▸ TASK PROMPT:
When a line contains the string "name", it counts once; give the total of such lines in the entries below and nothing else.
☆ ☆ ☆ ☆ ☆
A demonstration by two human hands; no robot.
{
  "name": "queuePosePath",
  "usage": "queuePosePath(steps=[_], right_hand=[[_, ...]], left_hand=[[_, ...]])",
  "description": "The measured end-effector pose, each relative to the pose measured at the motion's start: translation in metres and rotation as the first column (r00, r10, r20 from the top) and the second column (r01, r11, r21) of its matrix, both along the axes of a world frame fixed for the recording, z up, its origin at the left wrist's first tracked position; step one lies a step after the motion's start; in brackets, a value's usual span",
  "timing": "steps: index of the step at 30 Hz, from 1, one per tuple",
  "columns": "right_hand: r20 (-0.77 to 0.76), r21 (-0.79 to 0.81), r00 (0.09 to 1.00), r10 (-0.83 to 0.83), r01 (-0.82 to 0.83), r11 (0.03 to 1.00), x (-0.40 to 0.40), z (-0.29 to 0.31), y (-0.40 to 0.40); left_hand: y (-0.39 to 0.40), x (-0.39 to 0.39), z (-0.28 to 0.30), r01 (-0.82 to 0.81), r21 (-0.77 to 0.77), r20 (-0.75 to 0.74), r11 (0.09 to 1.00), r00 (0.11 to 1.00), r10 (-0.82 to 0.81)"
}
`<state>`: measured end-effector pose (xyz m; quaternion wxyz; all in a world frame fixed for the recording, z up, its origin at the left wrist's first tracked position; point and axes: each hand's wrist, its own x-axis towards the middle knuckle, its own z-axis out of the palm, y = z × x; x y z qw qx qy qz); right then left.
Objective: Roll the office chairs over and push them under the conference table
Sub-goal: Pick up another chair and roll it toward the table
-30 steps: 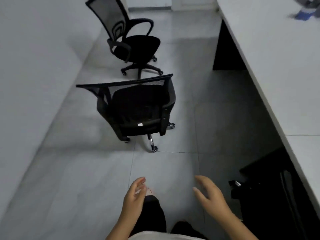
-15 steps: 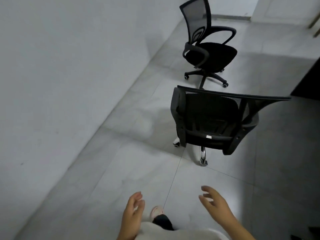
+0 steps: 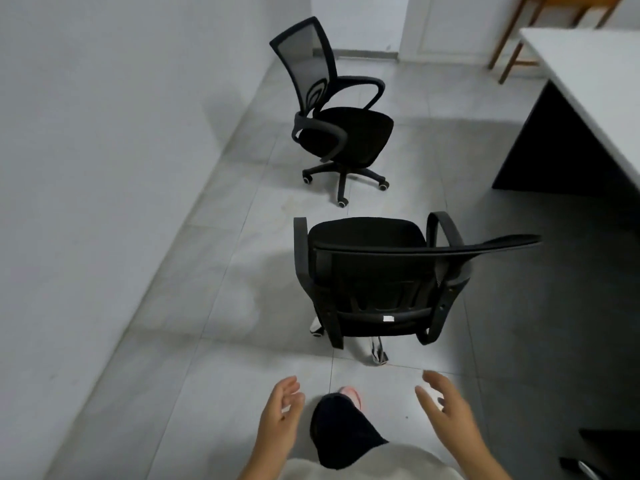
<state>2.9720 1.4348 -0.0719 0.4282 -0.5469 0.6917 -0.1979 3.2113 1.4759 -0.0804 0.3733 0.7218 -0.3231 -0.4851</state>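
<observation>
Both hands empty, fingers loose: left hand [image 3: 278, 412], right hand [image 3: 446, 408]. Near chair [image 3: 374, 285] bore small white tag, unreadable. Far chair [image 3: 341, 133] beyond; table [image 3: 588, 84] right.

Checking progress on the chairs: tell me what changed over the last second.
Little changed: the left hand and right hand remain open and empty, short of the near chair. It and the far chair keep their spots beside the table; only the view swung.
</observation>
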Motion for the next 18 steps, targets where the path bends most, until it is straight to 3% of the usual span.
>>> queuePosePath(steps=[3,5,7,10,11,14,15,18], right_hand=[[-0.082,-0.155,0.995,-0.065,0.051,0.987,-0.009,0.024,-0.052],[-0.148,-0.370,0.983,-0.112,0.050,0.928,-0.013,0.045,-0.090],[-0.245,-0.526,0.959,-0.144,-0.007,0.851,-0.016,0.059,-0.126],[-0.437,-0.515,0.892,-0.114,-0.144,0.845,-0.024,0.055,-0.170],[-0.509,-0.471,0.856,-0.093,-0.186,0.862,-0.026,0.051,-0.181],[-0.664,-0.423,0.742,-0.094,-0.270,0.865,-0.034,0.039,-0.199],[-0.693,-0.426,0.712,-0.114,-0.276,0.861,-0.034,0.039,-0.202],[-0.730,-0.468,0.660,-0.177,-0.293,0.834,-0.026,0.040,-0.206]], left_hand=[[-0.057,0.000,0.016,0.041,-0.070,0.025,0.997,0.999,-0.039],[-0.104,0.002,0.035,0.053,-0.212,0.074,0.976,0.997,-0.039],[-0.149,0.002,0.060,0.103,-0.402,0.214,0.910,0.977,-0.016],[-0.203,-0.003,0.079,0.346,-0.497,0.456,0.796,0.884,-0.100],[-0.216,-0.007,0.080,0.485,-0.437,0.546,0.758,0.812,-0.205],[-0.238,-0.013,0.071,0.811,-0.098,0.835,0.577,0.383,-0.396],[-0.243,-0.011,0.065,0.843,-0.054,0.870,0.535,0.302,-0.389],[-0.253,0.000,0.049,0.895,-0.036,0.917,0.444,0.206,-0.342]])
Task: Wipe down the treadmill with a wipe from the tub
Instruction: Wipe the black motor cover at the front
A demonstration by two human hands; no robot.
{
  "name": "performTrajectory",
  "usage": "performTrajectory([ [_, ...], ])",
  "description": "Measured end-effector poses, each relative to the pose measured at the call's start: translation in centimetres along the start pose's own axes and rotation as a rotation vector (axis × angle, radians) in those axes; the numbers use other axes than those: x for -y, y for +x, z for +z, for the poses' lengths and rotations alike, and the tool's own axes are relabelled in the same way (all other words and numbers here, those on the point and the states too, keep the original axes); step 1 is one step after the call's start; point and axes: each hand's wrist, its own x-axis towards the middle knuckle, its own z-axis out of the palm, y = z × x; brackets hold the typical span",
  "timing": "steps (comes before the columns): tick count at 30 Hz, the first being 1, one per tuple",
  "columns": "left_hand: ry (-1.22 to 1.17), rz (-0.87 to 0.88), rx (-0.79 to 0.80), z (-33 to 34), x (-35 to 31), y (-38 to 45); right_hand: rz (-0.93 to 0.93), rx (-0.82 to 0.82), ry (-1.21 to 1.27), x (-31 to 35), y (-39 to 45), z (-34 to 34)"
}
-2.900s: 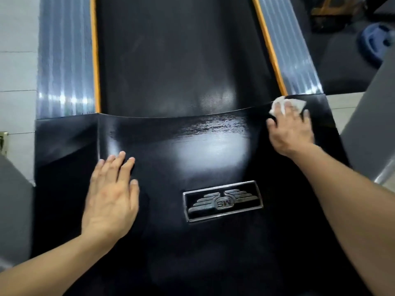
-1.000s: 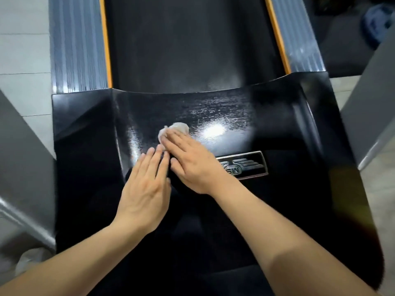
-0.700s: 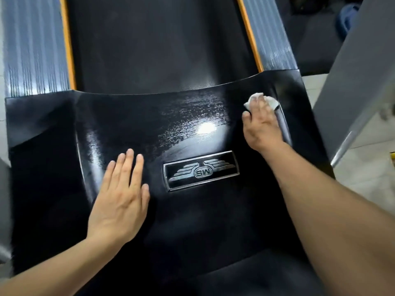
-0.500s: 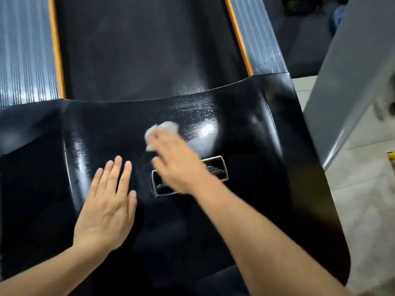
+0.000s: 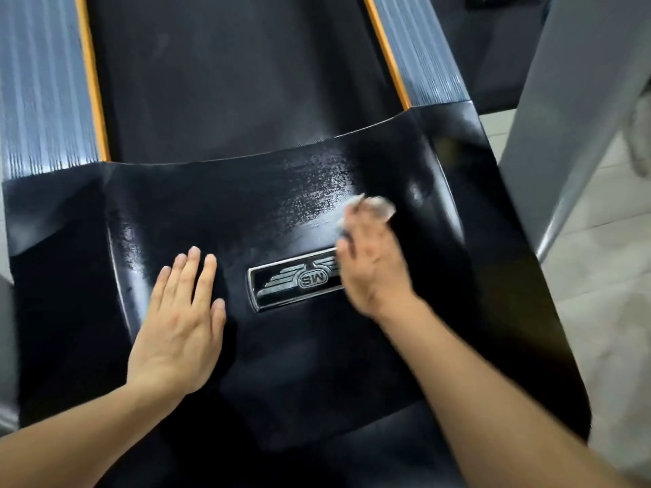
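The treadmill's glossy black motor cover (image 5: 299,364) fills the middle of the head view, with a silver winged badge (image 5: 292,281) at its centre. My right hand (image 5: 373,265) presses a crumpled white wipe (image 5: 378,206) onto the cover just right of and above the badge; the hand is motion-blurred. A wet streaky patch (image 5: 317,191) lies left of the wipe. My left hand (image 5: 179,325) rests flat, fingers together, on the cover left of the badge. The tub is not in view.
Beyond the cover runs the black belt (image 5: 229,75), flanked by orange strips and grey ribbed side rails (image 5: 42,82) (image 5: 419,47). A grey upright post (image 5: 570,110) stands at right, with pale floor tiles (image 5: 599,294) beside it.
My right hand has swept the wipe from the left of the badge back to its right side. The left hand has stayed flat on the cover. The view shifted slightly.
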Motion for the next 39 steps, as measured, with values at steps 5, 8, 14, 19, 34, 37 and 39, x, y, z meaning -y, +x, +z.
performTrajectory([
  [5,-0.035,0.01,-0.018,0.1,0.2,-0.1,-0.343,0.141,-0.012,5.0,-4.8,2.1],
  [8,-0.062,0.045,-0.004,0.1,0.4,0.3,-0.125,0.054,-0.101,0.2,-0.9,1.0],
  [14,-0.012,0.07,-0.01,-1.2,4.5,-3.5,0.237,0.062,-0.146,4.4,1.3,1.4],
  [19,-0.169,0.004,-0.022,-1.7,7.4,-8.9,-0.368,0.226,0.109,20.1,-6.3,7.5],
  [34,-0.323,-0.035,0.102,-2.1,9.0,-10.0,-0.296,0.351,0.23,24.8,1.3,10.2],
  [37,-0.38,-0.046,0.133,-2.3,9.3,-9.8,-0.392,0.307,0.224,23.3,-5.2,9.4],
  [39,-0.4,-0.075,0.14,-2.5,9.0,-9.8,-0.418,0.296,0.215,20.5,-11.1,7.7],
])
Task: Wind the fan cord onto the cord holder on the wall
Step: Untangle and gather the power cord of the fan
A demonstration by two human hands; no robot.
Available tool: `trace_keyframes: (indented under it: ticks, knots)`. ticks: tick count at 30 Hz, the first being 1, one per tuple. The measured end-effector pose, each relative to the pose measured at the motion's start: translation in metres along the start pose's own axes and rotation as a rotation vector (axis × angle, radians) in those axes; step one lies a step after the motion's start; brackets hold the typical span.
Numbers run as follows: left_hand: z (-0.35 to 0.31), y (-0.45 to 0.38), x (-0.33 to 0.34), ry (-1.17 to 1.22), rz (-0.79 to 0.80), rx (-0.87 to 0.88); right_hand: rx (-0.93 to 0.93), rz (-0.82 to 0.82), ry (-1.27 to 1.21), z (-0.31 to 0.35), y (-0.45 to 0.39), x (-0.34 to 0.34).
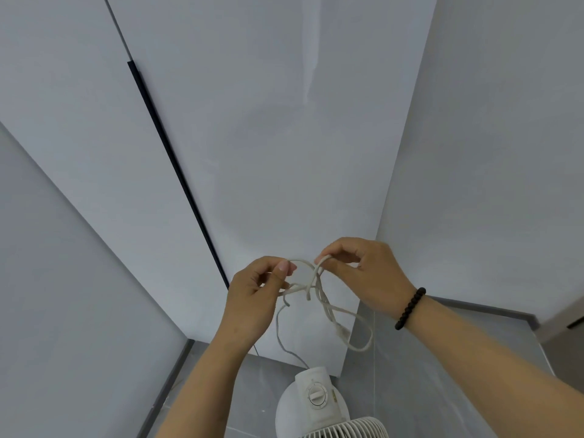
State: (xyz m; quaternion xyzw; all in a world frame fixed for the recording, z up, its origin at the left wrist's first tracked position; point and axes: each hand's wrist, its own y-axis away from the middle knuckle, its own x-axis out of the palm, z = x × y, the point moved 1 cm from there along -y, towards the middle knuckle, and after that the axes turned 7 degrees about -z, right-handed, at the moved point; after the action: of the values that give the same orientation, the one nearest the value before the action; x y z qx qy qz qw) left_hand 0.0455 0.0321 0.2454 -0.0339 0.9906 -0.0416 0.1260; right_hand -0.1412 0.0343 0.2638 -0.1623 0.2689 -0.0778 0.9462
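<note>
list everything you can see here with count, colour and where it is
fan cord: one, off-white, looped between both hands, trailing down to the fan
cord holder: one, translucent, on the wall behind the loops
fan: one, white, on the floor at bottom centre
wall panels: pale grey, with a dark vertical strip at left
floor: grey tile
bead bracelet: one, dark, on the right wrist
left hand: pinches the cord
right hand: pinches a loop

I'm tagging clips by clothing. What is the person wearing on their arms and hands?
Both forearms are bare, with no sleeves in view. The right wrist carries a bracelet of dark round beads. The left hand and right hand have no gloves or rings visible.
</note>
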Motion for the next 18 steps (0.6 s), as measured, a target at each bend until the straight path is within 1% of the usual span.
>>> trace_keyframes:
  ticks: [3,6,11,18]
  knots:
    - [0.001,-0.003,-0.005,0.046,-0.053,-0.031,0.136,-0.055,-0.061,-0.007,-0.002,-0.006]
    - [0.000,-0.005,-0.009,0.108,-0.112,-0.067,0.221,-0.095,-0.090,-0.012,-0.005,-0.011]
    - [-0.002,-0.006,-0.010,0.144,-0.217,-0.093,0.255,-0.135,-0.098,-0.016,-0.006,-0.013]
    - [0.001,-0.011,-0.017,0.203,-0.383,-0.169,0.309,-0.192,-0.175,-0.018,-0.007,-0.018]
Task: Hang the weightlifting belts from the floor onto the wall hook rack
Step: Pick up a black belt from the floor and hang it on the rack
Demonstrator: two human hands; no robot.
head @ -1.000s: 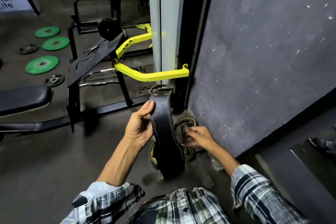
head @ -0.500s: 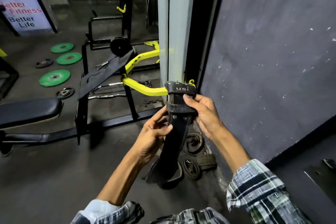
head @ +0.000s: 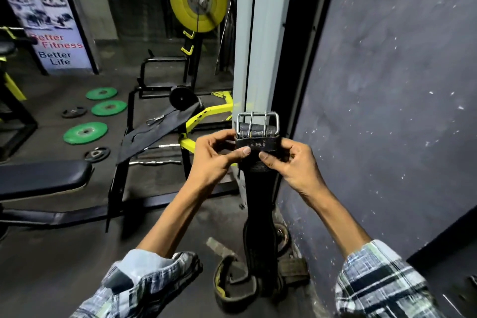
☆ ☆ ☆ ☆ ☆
▸ RESULT BELOW:
2